他的脸上没有了往日的笑意,那只露在外面的眼睛眸光深邃,显得格外神秘,而不等查理回答,他就又笑笑,而后带着他的手杖,大步走进了那座小院。
查理没有逞强地跟上去,只是小心谨慎地留在外面,以尽可能不去直视那棵树的姿态去打量院内的情形。
佩西·冯和里昂这样的强者,自然没什么事情,但出乎意料的是,西尔维诺也还活蹦乱跳的。
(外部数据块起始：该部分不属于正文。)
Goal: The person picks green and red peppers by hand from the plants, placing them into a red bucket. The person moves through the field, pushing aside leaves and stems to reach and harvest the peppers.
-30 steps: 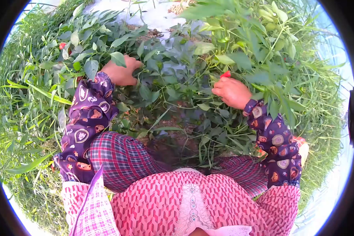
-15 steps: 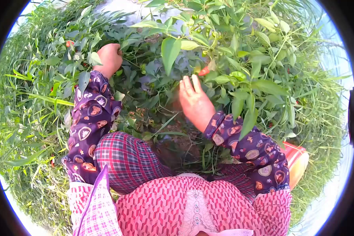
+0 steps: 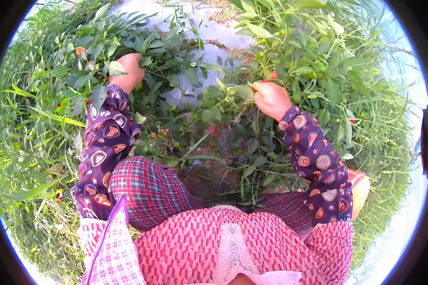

查理一边蹲下身安抚杜宾,一边打量他,一时都分不清,他此前的种种行为,到底是真的因为好奇而误入,搅乱了所有人的视线,还是他在伪装着什么。
这个问题暂时还没有答——
哦,不。
西尔维诺竟然胆大到伸手去触碰那棵树的树干,被里昂发现,一脚踹在屁股上。他踉跄着跪倒在地,表情略有些懵地回头,对上里昂似笑非笑的脸。
“嗯?怎么了?”
西尔维诺问。
又是你。
“找死不用那么着急。”
里昂一把抓住他的后衣领,把人拖走,丢在角落里的炼金术士身上,把人家已经昏迷的炼金术士硬生生砸醒。
炼金术士垂死病中惊坐起,“谁?!谁、啊——”
他又抱着自己的头哀嚎,好像承受着什么不为人知的苦痛。里昂可不管,绕过西尔维诺抓住炼金术士的衣领,又把人拖回来,问:“怎么回事?说!”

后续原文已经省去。